Task statement:
Here is a block of records. Copy every line in it that includes "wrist".

▬▬▬▬▬▬▬▬▬▬

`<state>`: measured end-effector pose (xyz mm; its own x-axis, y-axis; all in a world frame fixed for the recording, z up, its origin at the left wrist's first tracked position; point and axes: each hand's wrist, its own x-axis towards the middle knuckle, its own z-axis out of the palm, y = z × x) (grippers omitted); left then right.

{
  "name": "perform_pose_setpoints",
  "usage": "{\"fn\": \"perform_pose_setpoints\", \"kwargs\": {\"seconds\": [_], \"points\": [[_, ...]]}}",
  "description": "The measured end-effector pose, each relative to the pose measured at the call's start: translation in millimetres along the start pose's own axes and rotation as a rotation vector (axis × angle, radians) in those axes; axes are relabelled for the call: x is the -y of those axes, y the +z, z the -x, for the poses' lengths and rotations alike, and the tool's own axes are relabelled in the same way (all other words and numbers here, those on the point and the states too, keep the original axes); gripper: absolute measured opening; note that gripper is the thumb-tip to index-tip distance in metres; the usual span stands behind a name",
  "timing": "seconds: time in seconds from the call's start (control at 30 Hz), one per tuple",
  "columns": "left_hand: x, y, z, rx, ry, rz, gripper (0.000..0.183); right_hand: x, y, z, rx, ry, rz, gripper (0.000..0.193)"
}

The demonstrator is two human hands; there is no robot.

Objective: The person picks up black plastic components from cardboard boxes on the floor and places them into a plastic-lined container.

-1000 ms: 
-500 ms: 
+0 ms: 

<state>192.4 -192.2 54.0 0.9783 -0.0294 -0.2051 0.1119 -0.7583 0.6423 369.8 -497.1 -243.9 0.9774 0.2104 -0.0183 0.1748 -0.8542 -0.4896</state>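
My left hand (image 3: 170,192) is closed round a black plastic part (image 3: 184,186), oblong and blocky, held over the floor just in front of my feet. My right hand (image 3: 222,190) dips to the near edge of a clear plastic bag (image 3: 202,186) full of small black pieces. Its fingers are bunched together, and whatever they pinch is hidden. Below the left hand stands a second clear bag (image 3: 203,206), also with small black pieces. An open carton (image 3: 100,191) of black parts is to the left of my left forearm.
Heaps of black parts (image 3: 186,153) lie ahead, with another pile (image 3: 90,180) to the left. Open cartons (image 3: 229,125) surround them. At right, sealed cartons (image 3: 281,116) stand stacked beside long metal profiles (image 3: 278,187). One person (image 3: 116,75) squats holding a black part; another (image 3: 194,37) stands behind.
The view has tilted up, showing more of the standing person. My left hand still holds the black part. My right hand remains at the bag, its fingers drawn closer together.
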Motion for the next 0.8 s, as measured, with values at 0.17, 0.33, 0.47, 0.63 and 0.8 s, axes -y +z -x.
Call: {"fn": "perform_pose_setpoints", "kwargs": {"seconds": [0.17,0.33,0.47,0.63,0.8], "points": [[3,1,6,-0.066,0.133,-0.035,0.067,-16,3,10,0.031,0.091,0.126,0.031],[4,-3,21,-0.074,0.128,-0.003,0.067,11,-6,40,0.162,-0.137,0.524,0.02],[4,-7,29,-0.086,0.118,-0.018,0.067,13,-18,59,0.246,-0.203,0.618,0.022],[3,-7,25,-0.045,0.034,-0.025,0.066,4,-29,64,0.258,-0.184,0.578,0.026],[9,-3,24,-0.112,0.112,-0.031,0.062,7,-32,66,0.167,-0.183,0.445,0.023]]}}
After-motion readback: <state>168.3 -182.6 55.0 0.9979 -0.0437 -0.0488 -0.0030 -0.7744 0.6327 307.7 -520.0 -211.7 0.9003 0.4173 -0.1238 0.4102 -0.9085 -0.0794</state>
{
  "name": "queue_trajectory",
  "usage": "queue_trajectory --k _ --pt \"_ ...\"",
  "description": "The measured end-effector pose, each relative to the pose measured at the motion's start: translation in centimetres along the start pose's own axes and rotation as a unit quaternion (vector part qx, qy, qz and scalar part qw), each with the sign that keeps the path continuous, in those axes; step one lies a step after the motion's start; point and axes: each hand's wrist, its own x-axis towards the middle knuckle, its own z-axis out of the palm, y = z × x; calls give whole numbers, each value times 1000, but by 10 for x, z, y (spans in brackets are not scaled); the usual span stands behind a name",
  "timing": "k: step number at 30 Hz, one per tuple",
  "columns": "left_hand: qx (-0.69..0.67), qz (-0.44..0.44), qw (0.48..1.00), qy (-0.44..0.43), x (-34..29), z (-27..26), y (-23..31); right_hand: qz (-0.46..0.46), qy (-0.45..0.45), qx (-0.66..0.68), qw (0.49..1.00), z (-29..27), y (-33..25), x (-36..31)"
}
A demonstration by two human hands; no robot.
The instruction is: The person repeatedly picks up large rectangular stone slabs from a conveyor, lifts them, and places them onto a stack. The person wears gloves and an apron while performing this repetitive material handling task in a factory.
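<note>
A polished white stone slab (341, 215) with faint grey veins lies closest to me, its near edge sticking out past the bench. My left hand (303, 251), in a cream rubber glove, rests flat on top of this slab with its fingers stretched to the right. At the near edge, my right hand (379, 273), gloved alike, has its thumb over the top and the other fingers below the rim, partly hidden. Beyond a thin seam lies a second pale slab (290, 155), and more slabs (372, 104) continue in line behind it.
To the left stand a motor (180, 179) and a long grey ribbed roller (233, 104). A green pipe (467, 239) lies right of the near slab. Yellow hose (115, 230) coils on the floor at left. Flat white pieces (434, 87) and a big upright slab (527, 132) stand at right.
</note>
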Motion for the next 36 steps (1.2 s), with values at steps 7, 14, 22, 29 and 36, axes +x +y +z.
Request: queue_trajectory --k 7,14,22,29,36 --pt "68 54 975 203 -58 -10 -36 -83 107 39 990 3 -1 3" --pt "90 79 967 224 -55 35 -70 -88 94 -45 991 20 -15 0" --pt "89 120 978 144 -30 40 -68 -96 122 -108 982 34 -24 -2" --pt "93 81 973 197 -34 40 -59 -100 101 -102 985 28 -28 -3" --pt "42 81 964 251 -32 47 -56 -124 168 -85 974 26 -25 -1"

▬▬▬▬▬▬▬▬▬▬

Exercise answer:
`<state>`: measured end-effector pose (xyz mm; its own x-axis, y-axis; all in a world frame fixed for the recording, z up, its origin at the left wrist's first tracked position; point and axes: each hand's wrist, its own x-axis towards the middle knuckle, its own z-axis out of the palm, y = z × x) (grippers omitted); left then right.
  "description": "The measured end-effector pose, each relative to the pose measured at the motion's start: translation in centimetres along the start pose's own axes and rotation as a unit quaternion (vector part qx, qy, qz and scalar part qw), each with the sign that keeps the path continuous, in those axes; step one lies a step after the motion's start; point and axes: each hand's wrist, its own x-axis towards the middle knuckle, its own z-axis out of the palm, y = z × x; calls give whole numbers, each value times 1000, but by 10 for x, z, y (spans in brackets are not scaled); the usual span stands behind a name",

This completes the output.